Design Doc: Supporting new Device/Library

Background

Deep learning has a high demand for computing resources. New high-performance devices and computing libraries are appearing very frequently. Deep learning frameworks have to integrate these high-performance devices and computing libraries flexibly and efficiently.

On one hand, hardware and computing libraries usually do not have a one-to-one correspondence. For example,Intel CPUs support Eigen and MKL computing libraries while Nvidia GPUs support Eigen and cuDNN computing libraries. We have to implement operator specific kernels for each computing library.

On the other hand, users usually do not want to care about the low-level hardware and computing libraries when writing a neural network configuration. In Fluid, Layer is exposed in Python, and Operator is exposed in C++. Both Layer and Operator are hardware independent.
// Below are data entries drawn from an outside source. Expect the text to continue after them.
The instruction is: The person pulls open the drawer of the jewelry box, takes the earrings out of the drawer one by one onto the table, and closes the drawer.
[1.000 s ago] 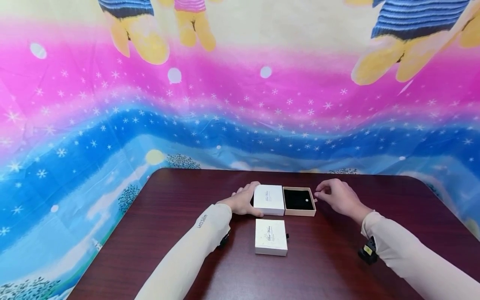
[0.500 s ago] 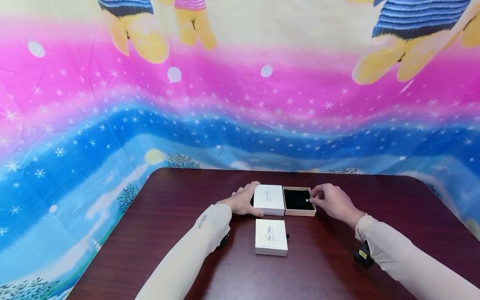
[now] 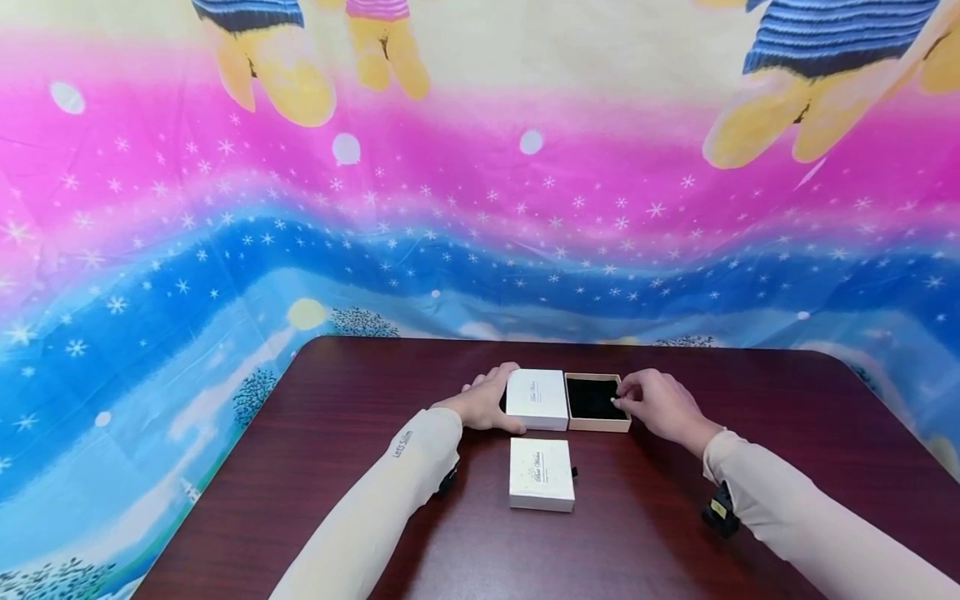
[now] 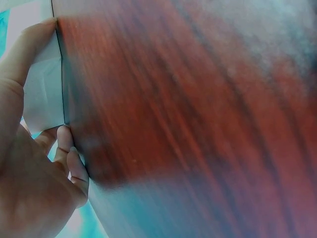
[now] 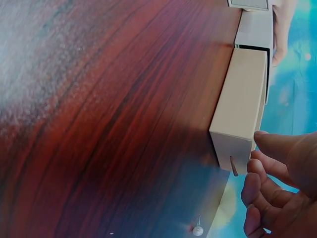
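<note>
Head view: the left hand [image 3: 483, 406] grips the white box sleeve [image 3: 536, 397], thumb along its near side; abutting it, an open drawer [image 3: 599, 426] holds a black pad [image 3: 591, 398]. The right hand [image 3: 662, 406] has its thumb and fingertips at a small white bead [image 3: 612, 401] over the pad's right edge; whether they pinch it cannot be told. Nearer lies a second white box [image 3: 541, 473]. Left wrist view: fingers curl about the sleeve's end. Right wrist view: the thumb tip meets the drawer's rim, other fingers bent beside a pull tab [image 5: 234, 166].
</note>
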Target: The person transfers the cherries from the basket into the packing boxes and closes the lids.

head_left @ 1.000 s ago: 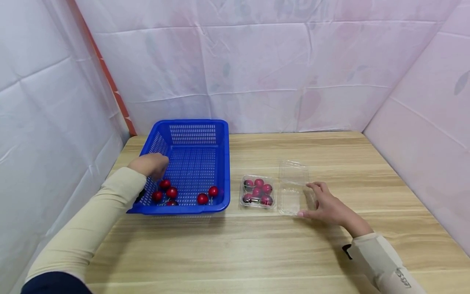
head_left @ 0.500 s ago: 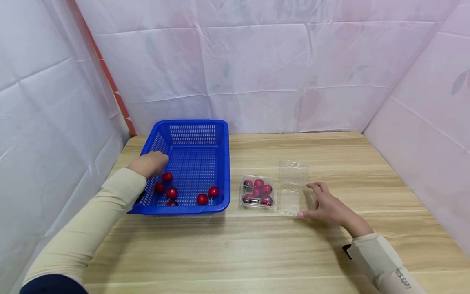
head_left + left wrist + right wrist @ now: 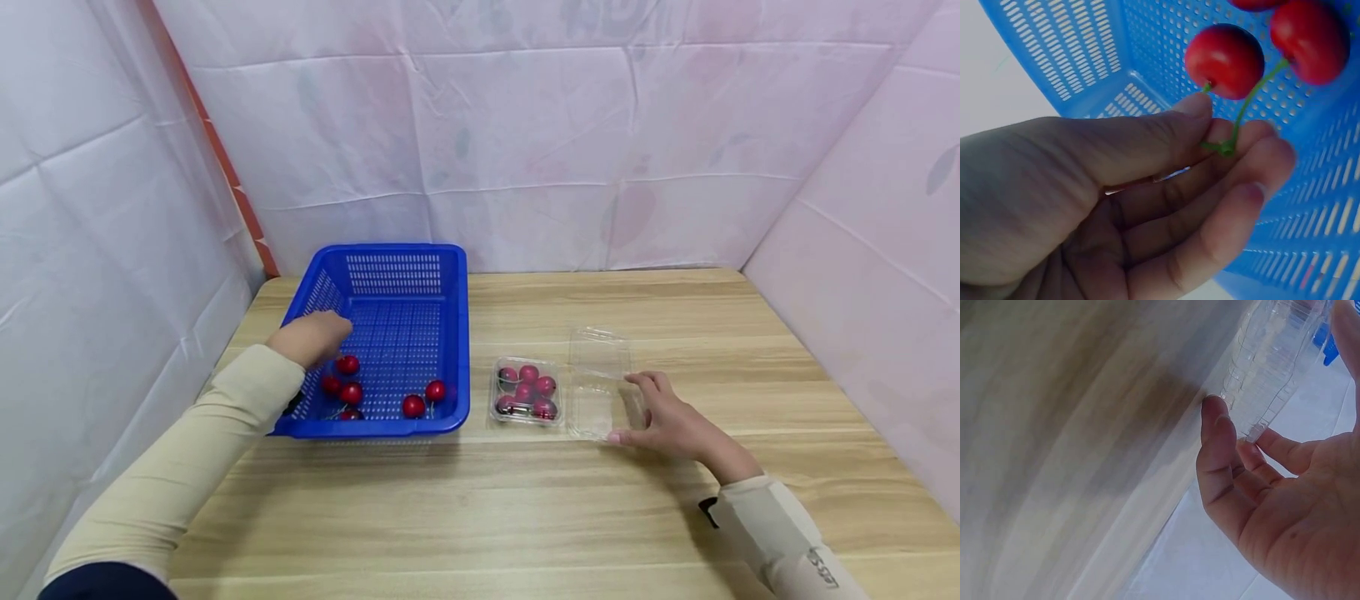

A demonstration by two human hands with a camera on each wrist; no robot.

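Note:
Over the left side of the blue basket (image 3: 459,333), my left hand (image 3: 311,337) pinches a green stem (image 3: 1241,119) between thumb and fingertips. Two red cherries (image 3: 1225,62) hang close to those fingertips in the left wrist view; one joins the stem plainly, and the other's stem end disappears at the thumb. More cherries (image 3: 413,406) lie on the basket floor. My right hand (image 3: 667,421) holds the right side of an open clear plastic clamshell box (image 3: 592,412), thumb at its near corner and fingers farther back. The box contains nothing visible.
A clear clamshell box of cherries (image 3: 527,392) stands between the basket and the box at my right hand. Everything sits on a wood-grain table (image 3: 487,517). Pale cloth walls (image 3: 525,150) enclose the back and both sides.
My left hand has shifted slightly to the right inside the basket, and the cherries beneath it moved rightward, the upper one also a little away from me. My right hand stays at its box.

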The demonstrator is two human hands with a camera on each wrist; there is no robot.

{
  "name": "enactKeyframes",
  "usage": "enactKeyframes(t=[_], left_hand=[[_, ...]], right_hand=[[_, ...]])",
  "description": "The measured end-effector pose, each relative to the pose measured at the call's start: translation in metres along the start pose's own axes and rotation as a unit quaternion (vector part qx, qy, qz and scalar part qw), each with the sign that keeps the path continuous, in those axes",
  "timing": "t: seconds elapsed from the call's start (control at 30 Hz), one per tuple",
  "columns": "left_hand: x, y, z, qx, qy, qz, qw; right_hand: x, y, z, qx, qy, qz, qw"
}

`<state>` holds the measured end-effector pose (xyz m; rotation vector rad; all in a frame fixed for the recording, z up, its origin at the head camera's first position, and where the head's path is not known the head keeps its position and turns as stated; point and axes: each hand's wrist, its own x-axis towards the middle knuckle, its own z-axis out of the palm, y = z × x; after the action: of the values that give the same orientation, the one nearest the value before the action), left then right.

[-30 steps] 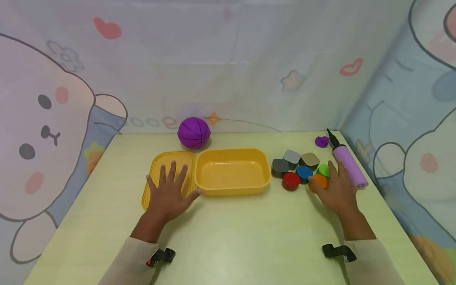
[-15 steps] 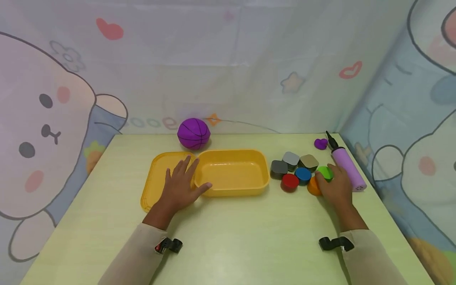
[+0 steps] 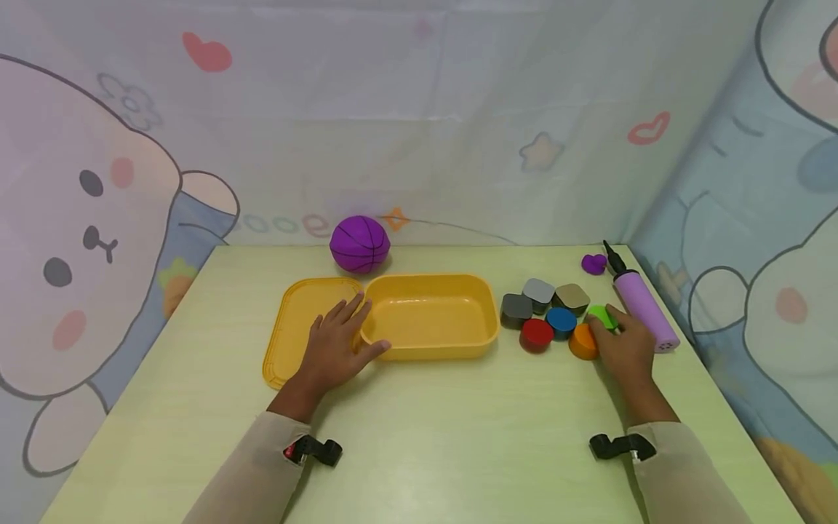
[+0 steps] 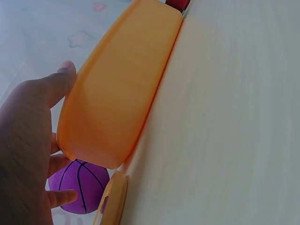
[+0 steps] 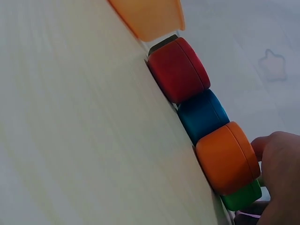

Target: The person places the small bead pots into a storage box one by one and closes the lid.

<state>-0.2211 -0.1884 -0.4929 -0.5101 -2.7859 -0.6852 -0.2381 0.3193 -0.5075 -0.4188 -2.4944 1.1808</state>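
Note:
The yellow box [image 3: 428, 351] stands in mid-table, its hollow side up. My left hand [image 3: 336, 354] is at its left end, fingers spread and thumb by the near rim; in the left wrist view the thumb of this hand [image 4: 28, 126] touches the box [image 4: 117, 84]. At the right, my right hand [image 3: 626, 351] pinches the green round block [image 3: 601, 316] between thumb and fingers. In the right wrist view the green block [image 5: 243, 196] sits low, beside the orange block [image 5: 227, 159], partly hidden by it.
Red [image 3: 536, 335], blue [image 3: 561, 322], dark grey [image 3: 516, 311], light grey [image 3: 539, 291] and tan [image 3: 572, 298] blocks stand together. A yellow lid [image 3: 297, 327] lies left of the box, a purple ball [image 3: 359, 244] behind. Right are a purple pump [image 3: 644, 309] and purple heart-shaped piece [image 3: 594, 264].
My left hand has moved right, from over the lid to the box's left end. My right hand has come down from above the orange block and closed round the green one.

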Motion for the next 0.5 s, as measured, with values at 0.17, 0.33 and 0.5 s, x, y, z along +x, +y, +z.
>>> enactKeyframes(t=[0.17, 0.33, 0.5], left_hand=[[0.0014, -0.0008, 0.0017, 0.001, -0.003, -0.002, 1.0000], [0.0014, -0.0018, 0.0035, 0.008, -0.010, -0.004, 0.9999], [0.0000, -0.0034, 0.0037, 0.012, -0.014, -0.009, 0.9998]], right_hand=[[0.0005, -0.0021, 0.0001, 0.005, 0.017, -0.010, 0.9998], [-0.0011, -0.0007, 0.0012, 0.008, 0.042, -0.021, 0.9988], [-0.0017, 0.0029, 0.0049, 0.021, 0.070, -0.032, 0.9968]])
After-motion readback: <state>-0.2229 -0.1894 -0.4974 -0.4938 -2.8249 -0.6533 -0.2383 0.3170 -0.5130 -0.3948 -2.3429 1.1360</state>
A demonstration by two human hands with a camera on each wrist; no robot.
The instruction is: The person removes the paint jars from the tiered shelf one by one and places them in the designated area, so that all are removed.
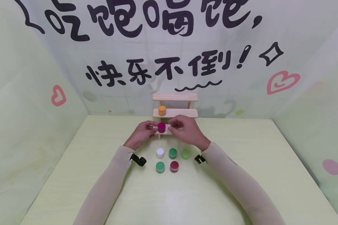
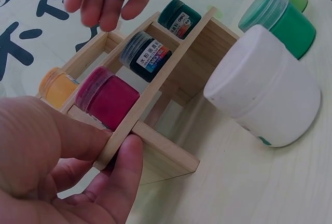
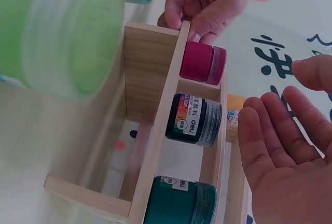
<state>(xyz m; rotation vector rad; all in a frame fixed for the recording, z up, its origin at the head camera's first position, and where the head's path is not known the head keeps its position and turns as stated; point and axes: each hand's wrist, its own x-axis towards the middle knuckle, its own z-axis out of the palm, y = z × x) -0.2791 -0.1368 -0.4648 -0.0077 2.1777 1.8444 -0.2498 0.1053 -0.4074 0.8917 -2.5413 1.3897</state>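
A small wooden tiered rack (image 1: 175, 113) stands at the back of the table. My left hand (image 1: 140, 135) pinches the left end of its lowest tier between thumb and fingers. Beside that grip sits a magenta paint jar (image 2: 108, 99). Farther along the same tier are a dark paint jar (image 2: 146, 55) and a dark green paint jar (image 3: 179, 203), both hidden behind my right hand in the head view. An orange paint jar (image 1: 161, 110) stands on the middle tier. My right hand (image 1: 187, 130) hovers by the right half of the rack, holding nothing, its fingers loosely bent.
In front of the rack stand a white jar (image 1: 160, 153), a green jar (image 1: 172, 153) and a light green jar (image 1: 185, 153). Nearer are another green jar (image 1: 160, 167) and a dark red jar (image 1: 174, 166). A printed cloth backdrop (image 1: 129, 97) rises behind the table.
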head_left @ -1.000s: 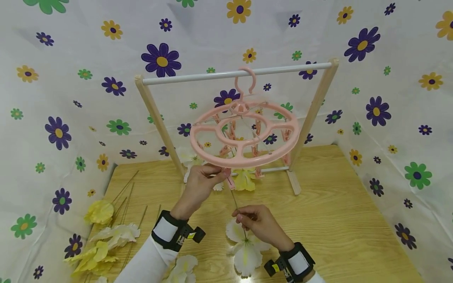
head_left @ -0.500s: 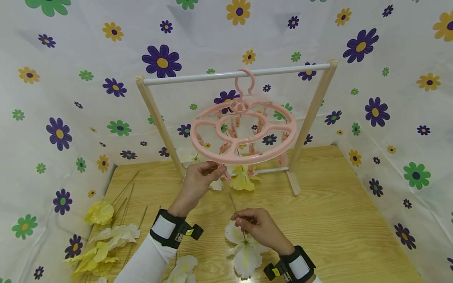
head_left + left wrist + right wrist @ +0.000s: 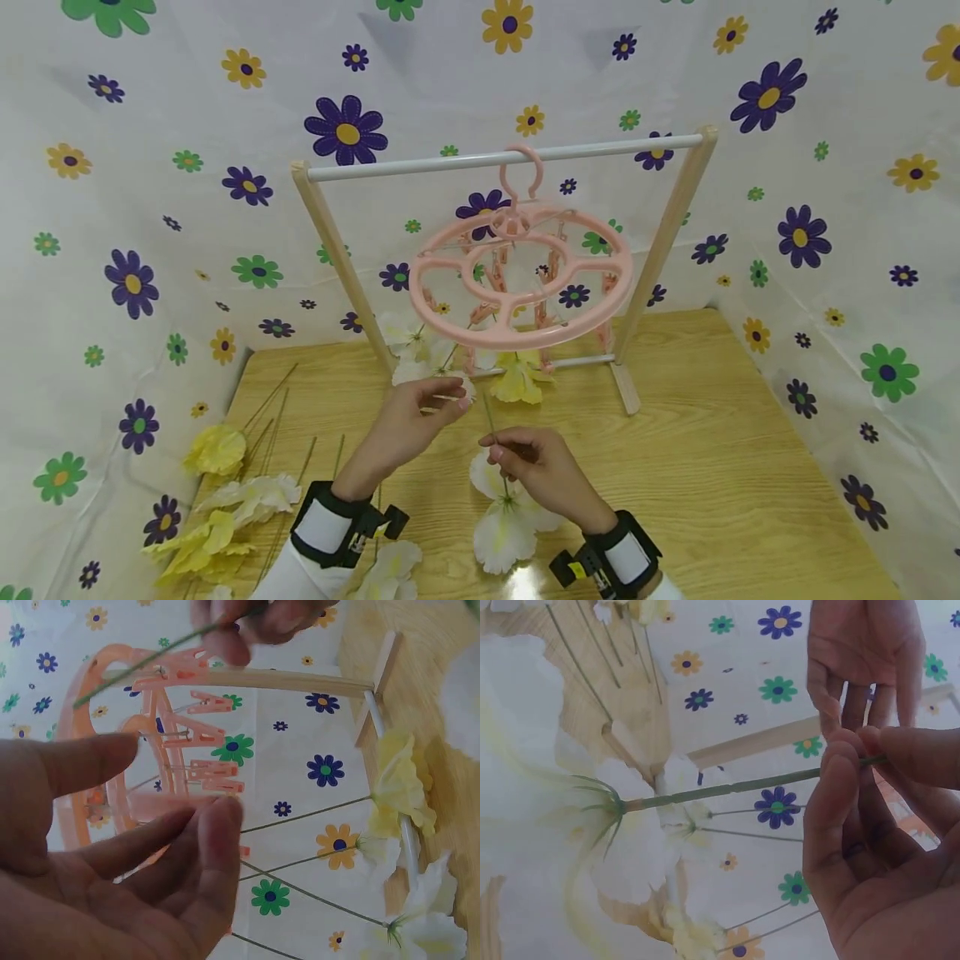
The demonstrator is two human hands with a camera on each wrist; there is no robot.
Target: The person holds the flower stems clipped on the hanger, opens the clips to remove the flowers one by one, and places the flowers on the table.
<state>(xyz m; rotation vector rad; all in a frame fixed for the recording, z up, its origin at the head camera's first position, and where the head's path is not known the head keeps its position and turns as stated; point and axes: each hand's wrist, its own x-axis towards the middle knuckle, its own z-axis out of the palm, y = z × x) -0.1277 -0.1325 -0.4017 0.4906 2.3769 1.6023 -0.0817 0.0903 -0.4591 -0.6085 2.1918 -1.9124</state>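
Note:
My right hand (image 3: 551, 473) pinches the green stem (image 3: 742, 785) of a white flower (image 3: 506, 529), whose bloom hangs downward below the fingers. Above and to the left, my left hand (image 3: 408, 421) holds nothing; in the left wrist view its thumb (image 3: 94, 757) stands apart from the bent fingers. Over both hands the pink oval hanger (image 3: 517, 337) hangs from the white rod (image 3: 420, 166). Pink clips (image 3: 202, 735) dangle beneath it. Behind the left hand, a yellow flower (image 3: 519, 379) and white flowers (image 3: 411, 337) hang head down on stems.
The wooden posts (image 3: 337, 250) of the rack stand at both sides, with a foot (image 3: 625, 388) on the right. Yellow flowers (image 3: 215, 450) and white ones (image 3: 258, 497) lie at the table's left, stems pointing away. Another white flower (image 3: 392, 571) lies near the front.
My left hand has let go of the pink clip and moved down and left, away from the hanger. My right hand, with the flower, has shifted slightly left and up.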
So, how to support a new Device/Library in Fluid becomes a challenge.

Basic: Integrate A New Device/Library

For a general overview of fluid, please refer to the overview doc.

There are mainly three parts that we have to consider while integrating a new device/library:

  • Place and DeviceContext: indicates the device id and manages hardware resources
  • Memory and Tensor: malloc/free data on certain device
  • Math Functor and OpKernel: implement computing unit on certain devices/libraries

Place and DeviceContext

Place

Fluid uses class Place to represent different devices and computing libraries. There are inheritance relationships between different kinds of Place.

        |   CPUPlace   --> MKLDNNPlace
Place --|   CUDAPlace  --> CUDNNPlace
        |   FPGAPlace

And Place is defined as follows:

typedef boost::variant<CUDAPlace, CPUPlace, FPGAPlace> Place;

DeviceContext

Fluid uses class DeviceContext to manage the resources in different hardwares, such as CUDA stream in CDUADeviceContext. There are also inheritance relationships between different kinds of DeviceContext.

                /->  CPUDeviceContext   --> MKLDeviceContext
DeviceContext ---->  CUDADeviceContext  --> CUDNNDeviceContext
                \->  FPGADeviceContext

An example of Nvidia GPU is as follows:

  • DeviceContext
class DeviceContext {
  virtual Place GetPlace() const = 0;
};  
  • CUDADeviceContext
class CUDADeviceContext : public DeviceContext {
  Place GetPlace() const override { return place_; }
private:
  CUDAPlace place_;
  cudaStream_t stream_; 
  cublasHandle_t cublas_handle_;
  std::unique_ptr<Eigen::GpuDevice> eigen_device_;  // binds with stream_
};
  • CUDNNDeviceContext
class CUDNNDeviceContext : public CUDADeviceContext {
  private:
    cudnnHandle_t cudnn_handle_;
};

Memory and Tensor

memory module

Fluid provides the following memory interfaces:

template <typename Place>
void* Alloc(Place place, size_t size);

template <typename Place>
void Free(Place place, void* ptr);

template <typename Place>
size_t Used(Place place);

To implementing these interfaces, we have to implement MemoryAllocator for different Devices

Tensor

Tensor holds data with some shape in a specific Place.

class Tensor {
 public:
  /*! Return a pointer to mutable memory block. */
  template <typename T>
  inline T* data();

  /**
   * @brief   Return a pointer to mutable memory block.
   * @note    If not exist, then allocation.
   */
  template <typename T>
  inline T* mutable_data(platform::Place place);

  /**
   * @brief     Return a pointer to mutable memory block.
   *
   * @param[in] dims    The dimensions of the memory block.
   * @param[in] place   The place of the memory block.
   *
   * @note      If not exist, then allocation.
   */
  template <typename T>
  inline T* mutable_data(DDim dims, platform::Place place);

  /*! Resize the dimensions of the memory block. */
  inline Tensor& Resize(const DDim& dims);

  /*! Return the dimensions of the memory block. */
  inline const DDim& dims() const;

 private:
  /*! holds the memory block if allocated. */
  std::shared_ptr<Placeholder> holder_;

  /*! points to dimensions of memory block. */
  DDim dim_;
};

Placeholder is used to delay memory allocation; that is, we can first define a tensor, using Resize to configure its shape, and then call mutuable_data to allocate the actual memory.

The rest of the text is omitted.